Genus Bassaricyon – Allen, 1876 – four species
| Common name | Scientific name and subspecies | Range | Size and ecology | IUCN status and estimated population |
|---|---|---|---|---|
| Eastern lowland olingo | Bassaricyon alleni Thomas, 1880 | Lowlands of Guyana, Venezuela, and in Colombia, Ecuador, Peru and Bolivia east of the Andes | Size: Habitat: Diet: | LC |
| Northern olingo | Bassaricyon gabbii Allen, 1876 Three subspecies B. g. gabbii ; B. g. richardsoni ; B. g. medius ; | Central American, lowlands and highlands of Nicaragua, Costa Rica, and western Panama | Size: Habitat: Diet: | LC |
| Western lowland olingo | Bassaricyon medius Thomas, 1909 | Lowlands of Panama and in Colombia and Ecuador west of the Andes | Size: Habitat: Diet: | LC |
| Olinguito | Bassaricyon neblina Helgen, Pinto, Kays, Helgen, Tsuchiya, Quinn, Wilson & Maldonado,, 2013 | A montane species endemic to cloud forests in the Andes of Colombia and Ecuador | Size: Habitat: Diet: | NT |

== Evolution ==
Genetic studies have shown that the closest relatives of the olingos are actually the coatis; the divergence between the two groups is estimated to have occurred about 10.2 million years (Ma) ago during the Tortonian age, while kinkajous split off from the other extant procyonids about 22.6 Ma ago during the Aquitanian age. The similarities between kinkajous and olingos are thus an example of parallel evolution.

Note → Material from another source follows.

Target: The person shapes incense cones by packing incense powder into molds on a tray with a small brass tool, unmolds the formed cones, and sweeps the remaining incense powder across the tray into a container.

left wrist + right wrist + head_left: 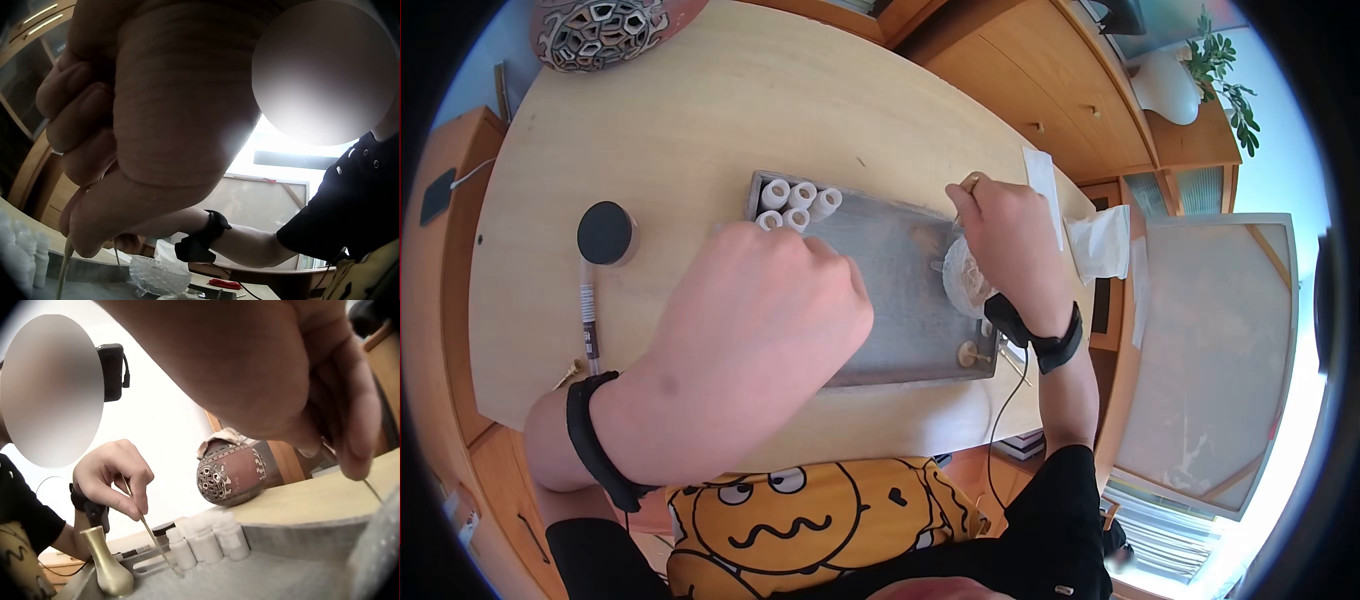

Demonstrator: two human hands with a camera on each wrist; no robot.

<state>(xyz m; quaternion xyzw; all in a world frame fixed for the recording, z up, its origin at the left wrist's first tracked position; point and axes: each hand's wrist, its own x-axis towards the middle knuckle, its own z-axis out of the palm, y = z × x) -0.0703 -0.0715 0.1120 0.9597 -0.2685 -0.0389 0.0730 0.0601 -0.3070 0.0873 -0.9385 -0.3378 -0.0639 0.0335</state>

The diversification of the genus apparently started about 3.5 million years ago, when B. neblina branched off from the others; B. gabbii then split off about 1.8 Ma ago, and the two lowland species, B. alleni and B. medius, diverged about 1.3 Ma ago. The dating and biogeography modeling suggest that the earliest diversification of the genus took place in northwestern South America shortly after the ancestors of olingos first invaded the continent from Central America as part of the Great American Interchange. The evolution of olingos thus contrasts with that of kinkajous, a much older lineage that is thought to have arisen in Central America long before they reached South America.